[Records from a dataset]
┌────────

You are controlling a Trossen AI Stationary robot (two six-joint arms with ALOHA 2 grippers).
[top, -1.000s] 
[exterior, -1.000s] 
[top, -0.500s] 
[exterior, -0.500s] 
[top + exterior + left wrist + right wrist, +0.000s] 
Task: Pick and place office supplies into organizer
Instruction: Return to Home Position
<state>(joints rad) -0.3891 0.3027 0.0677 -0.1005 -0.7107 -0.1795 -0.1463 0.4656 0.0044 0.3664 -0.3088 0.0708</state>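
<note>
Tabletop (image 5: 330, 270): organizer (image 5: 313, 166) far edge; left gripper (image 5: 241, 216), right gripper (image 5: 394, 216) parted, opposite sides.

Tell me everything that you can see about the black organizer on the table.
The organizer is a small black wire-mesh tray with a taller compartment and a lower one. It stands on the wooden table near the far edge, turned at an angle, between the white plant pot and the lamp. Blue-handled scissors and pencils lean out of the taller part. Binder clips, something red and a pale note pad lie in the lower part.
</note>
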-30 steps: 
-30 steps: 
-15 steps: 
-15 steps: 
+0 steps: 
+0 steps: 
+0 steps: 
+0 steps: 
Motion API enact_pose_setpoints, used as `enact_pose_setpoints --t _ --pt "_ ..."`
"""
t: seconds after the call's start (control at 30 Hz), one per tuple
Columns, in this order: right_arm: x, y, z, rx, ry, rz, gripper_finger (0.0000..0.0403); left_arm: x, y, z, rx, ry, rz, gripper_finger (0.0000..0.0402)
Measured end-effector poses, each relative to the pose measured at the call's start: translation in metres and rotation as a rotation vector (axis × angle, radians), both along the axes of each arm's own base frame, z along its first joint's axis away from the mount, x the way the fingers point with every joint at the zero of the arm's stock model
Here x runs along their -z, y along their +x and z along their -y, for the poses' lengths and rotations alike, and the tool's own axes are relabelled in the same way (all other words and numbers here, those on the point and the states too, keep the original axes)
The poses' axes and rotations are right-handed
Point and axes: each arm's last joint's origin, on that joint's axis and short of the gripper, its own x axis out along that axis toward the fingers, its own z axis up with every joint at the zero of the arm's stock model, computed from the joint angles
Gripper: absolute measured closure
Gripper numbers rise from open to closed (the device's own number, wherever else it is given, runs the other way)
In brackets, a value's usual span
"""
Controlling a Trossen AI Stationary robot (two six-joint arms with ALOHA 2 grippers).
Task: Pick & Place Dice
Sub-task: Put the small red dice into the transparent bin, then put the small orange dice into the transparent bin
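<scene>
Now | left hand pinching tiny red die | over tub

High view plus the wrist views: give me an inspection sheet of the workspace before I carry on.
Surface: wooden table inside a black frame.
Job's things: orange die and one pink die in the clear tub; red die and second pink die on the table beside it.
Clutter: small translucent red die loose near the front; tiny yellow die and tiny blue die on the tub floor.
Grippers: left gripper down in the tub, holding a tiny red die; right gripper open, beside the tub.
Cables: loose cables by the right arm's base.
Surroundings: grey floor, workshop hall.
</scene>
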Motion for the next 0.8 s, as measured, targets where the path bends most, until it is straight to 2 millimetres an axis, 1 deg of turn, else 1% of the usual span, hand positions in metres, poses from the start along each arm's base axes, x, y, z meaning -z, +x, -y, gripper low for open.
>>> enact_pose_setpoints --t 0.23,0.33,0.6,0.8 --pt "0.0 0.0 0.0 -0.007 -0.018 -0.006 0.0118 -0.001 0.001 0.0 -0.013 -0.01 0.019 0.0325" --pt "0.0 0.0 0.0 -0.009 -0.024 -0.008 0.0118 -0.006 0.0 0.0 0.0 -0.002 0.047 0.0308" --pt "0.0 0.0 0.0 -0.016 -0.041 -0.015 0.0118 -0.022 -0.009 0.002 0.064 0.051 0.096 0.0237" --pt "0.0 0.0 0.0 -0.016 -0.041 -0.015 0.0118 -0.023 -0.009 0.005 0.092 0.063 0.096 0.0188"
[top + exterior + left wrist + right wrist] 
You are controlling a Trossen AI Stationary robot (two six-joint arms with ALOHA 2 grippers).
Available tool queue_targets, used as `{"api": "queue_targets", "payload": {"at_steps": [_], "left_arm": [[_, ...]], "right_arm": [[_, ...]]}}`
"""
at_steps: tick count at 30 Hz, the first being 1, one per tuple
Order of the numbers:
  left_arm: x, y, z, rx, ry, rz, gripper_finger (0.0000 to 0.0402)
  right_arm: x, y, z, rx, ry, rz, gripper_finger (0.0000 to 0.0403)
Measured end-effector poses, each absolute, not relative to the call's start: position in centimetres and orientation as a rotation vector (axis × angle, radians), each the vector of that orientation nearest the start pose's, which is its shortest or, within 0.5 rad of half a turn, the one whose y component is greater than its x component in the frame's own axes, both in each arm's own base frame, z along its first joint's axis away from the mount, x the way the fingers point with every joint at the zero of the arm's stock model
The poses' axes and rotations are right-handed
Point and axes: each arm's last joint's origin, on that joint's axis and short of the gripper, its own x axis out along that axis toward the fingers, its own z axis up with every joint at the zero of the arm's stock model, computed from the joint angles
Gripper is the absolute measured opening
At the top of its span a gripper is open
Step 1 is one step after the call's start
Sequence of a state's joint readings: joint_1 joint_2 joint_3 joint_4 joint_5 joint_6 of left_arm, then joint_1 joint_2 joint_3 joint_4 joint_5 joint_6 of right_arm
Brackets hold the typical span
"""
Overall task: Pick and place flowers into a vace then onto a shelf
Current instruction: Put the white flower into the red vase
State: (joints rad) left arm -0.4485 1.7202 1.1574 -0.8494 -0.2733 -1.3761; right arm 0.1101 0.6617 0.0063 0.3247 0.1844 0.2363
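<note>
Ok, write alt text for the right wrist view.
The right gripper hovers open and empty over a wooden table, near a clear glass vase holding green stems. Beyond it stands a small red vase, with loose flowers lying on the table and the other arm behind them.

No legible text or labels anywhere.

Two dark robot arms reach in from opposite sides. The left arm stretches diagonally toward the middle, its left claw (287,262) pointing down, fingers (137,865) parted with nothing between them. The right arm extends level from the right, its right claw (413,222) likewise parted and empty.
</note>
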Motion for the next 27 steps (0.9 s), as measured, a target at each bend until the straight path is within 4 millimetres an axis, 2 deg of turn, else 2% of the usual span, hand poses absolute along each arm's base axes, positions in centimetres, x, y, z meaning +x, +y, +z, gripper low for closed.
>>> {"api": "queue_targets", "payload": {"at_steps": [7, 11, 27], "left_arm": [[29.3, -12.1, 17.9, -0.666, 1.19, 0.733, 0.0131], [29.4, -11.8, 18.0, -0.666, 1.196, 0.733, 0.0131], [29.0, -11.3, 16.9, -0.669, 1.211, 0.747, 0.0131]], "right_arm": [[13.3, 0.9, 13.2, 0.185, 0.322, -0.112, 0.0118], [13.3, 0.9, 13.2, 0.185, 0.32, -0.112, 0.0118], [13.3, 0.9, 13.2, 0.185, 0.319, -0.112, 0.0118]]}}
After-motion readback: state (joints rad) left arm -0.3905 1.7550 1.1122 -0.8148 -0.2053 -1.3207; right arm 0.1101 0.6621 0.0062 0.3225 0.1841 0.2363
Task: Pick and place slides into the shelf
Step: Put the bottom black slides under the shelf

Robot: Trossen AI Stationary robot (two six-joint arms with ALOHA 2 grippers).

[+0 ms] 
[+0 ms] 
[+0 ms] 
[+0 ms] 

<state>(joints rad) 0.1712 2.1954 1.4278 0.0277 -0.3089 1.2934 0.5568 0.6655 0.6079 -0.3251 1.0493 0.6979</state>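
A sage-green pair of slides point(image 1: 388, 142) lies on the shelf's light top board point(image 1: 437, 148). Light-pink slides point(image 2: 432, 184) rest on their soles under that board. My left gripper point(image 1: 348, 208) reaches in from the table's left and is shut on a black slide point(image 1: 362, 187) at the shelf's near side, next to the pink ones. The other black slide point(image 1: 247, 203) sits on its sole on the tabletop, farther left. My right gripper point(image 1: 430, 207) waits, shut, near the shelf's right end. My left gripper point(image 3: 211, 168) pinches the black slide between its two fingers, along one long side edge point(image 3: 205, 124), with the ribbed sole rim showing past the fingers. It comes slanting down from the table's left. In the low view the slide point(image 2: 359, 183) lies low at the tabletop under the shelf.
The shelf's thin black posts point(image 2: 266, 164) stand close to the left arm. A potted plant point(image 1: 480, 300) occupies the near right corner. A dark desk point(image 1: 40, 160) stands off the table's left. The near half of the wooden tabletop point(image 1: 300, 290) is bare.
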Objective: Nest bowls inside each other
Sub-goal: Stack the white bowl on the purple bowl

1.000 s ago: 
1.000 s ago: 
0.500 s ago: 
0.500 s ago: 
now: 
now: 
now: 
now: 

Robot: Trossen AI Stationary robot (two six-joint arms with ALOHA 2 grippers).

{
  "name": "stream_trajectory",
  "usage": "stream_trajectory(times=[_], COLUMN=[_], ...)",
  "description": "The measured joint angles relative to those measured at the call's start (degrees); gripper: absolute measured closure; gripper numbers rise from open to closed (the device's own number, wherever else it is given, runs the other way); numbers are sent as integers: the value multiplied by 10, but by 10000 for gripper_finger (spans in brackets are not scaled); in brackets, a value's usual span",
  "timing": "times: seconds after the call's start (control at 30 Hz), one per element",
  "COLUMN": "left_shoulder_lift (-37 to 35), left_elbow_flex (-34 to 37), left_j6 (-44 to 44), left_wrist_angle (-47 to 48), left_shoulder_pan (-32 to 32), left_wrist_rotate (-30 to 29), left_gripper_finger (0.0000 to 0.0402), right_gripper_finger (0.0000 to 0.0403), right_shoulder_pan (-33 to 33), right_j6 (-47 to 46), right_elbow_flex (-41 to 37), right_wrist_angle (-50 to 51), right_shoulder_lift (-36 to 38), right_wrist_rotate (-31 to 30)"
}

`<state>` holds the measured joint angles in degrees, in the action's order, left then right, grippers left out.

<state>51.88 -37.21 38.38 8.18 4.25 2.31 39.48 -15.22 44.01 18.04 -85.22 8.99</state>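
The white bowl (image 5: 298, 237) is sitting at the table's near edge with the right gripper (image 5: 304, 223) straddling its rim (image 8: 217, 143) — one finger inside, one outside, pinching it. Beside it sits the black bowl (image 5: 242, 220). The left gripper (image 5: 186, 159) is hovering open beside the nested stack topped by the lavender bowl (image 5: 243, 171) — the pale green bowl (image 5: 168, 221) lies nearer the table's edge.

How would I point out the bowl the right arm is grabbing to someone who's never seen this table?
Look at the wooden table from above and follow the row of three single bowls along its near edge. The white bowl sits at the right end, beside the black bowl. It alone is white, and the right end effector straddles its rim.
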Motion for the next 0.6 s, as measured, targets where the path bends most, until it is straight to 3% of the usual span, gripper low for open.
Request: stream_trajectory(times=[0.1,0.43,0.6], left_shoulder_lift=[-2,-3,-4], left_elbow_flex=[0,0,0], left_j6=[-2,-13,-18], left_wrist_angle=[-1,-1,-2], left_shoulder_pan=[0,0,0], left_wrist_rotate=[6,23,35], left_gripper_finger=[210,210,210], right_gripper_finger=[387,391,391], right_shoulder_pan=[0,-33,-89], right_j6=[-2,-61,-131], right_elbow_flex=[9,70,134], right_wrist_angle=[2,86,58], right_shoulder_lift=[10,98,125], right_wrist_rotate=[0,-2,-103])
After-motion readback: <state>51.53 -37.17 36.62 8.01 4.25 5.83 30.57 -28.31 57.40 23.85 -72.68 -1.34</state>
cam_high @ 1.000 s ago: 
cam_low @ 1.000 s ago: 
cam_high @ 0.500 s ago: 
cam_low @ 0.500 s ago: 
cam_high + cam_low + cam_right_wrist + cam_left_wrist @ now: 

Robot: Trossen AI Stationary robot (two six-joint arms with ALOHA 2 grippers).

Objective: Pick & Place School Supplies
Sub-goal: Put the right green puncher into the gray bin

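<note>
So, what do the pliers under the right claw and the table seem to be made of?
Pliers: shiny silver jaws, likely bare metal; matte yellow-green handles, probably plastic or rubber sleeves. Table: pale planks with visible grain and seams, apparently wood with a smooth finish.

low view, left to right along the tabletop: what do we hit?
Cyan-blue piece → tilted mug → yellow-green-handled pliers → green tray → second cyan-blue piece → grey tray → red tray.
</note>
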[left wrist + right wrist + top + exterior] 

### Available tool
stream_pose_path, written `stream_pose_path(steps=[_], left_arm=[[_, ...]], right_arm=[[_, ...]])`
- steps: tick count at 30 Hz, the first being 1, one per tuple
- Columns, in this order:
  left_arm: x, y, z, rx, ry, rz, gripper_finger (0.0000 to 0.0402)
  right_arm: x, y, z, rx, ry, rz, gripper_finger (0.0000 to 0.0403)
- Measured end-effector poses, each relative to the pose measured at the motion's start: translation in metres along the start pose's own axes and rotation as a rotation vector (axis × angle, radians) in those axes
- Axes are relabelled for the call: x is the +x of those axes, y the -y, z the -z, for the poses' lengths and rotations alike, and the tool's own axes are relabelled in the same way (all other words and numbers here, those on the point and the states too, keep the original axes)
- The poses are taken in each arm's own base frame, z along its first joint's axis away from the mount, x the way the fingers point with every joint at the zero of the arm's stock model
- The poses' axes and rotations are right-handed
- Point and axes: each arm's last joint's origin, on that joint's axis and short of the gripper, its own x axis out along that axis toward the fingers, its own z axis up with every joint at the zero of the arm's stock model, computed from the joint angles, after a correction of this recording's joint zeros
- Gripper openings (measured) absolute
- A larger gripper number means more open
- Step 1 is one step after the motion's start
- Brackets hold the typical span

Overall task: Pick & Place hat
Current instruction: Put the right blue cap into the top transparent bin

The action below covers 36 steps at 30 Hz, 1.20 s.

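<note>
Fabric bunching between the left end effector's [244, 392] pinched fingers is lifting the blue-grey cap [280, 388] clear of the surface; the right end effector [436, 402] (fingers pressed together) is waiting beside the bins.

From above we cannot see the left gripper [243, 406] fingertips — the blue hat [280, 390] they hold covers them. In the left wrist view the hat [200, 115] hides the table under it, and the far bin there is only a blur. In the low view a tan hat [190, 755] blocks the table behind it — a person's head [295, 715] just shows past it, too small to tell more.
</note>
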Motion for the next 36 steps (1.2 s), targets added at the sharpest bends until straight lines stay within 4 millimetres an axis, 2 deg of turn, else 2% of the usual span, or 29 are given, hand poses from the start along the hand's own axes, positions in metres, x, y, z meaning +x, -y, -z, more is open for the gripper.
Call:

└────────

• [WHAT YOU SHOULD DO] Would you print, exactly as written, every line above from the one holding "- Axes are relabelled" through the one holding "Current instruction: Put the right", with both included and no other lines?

• [FINISHED TASK]
- Axes are relabelled for the call: x is the +x of those axes, y the -y, z the -z, for the poses' lengths and rotations alike, and the tool's own axes are relabelled in the same way (all other words and numbers here, those on the point and the states too, keep the original axes)
- The poses are taken in each arm's own base frame, z along its first joint's axis away from the mount, x the way the fingers point with every joint at the zero of the arm's stock model
- The poses' axes and rotations are right-handed
- Point and axes: each arm's last joint's origin, on that joint's axis and short of the gripper, its own x axis out along that axis toward the fingers, its own z axis up with every joint at the zero of the arm's stock model, computed from the joint angles, after a correction of this recording's joint zeros
- Gripper openings (measured) absolute
- A larger gripper number means more open
- Step 1 is one step after the motion's start
- Brackets hold the typical span

Overall task: Pick & Place hat
Current instruction: Put the right blue cap into the top transparent bin

Nothing more will be written for this answer.